#### ASSIGNMENT
Repeat the whole listing, keeping every word and every line intact.

-------- DATA SECTION --------

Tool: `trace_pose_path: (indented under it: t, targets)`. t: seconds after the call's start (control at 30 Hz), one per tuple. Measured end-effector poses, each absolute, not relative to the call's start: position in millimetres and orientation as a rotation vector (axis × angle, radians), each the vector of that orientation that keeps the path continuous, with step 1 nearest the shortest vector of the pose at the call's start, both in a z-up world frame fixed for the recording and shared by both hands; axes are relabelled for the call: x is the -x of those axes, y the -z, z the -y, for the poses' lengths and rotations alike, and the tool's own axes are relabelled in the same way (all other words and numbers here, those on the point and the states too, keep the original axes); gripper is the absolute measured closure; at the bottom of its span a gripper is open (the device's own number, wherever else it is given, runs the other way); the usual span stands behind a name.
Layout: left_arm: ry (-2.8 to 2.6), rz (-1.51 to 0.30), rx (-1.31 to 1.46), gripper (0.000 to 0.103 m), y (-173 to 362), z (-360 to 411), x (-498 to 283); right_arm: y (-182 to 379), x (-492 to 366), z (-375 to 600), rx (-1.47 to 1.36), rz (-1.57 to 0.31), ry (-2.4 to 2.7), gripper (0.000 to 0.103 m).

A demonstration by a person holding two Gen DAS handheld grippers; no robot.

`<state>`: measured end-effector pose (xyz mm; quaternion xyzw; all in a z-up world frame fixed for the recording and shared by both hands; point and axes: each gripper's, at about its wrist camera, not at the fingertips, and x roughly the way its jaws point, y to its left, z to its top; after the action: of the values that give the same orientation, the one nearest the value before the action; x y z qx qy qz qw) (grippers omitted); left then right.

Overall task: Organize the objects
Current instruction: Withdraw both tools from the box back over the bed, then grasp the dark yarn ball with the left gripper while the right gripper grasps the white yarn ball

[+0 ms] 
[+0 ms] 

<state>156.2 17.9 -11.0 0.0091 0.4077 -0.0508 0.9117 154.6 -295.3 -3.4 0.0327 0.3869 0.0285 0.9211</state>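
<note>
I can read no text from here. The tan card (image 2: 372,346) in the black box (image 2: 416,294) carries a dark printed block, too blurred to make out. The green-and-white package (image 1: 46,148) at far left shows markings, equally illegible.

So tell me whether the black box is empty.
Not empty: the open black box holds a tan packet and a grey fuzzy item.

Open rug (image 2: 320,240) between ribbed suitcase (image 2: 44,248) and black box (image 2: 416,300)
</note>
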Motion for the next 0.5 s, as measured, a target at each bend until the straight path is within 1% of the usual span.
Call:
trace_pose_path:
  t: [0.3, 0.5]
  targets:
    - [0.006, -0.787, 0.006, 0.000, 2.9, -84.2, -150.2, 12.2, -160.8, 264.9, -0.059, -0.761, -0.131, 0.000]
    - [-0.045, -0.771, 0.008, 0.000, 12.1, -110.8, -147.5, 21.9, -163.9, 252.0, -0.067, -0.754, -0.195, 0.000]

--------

#### RESPONSE FOR THIS EXERCISE
Tool: `trace_pose_path: (indented under it: t, targets)`. t: seconds after the call's start (control at 30 Hz), one per tuple. Measured end-effector poses, each absolute, not relative to the call's start: position in millimetres and orientation as a rotation vector (axis × angle, radians), each the vector of that orientation that keeps the path continuous, with step 1 nearest the shortest vector of the pose at the call's start, both in a z-up world frame fixed for the recording and shared by both hands; axes are relabelled for the call: x is the -x of those axes, y the -z, z the -y, for the poses' lengths and rotations alike, and the tool's own axes are relabelled in the same way (all other words and numbers here, those on the point and the states too, keep the original axes); gripper is the absolute measured closure; at the bottom of its span a gripper is open (the device's own number, wherever else it is given, runs the other way); the usual span stands behind a name.
Layout: left_arm: ry (-2.8 to 2.6), rz (-1.51 to 0.30), rx (-1.31 to 1.46), gripper (0.000 to 0.103 m), y (-173 to 362), z (-360 to 411), x (-498 to 283); right_arm: y (-182 to 379), x (-492 to 366), z (-375 to 600), rx (-1.47 to 1.36), rz (-1.57 to 0.31), ry (-2.4 to 2.7), gripper (0.000 to 0.103 m).

A demonstration by a person holding two Gen DAS handheld grippers; no robot.

`<state>`: measured end-effector pose (xyz mm; quaternion xyzw; all in a z-up world frame fixed for the recording and shared by both hands; point and axes: each gripper's, at about its wrist camera, not at the fingertips, and x roughly the way its jaws point, y to its left, z to its top; after the action: of the values that give the same orientation, the one nearest the value before the action; x y z qx qy qz qw) (grippers omitted); left then right.

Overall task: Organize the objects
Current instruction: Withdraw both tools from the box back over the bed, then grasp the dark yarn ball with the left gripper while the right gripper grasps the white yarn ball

[+0 ms] 
[+0 ms] 

<state>156.2 17.9 -11.0 0.0091 0.4077 -0.0508 0.9117 154.6 -295.3 -3.4 0.0327 0.3869 0.0285 0.9211</state>
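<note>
I can read no text from here. The tan card (image 2: 372,346) in the black box (image 2: 416,294) carries a dark printed block, too blurred to make out. The green-and-white package (image 1: 46,148) at far left shows markings, equally illegible.

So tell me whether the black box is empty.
Not empty: the open black box holds a tan packet and a grey fuzzy item.

Open rug (image 2: 320,240) between ribbed suitcase (image 2: 44,248) and black box (image 2: 416,300)
</note>
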Motion for the next 0.5 s, as measured, a target at each bend until the straight path is within 1% of the usual span.
Call:
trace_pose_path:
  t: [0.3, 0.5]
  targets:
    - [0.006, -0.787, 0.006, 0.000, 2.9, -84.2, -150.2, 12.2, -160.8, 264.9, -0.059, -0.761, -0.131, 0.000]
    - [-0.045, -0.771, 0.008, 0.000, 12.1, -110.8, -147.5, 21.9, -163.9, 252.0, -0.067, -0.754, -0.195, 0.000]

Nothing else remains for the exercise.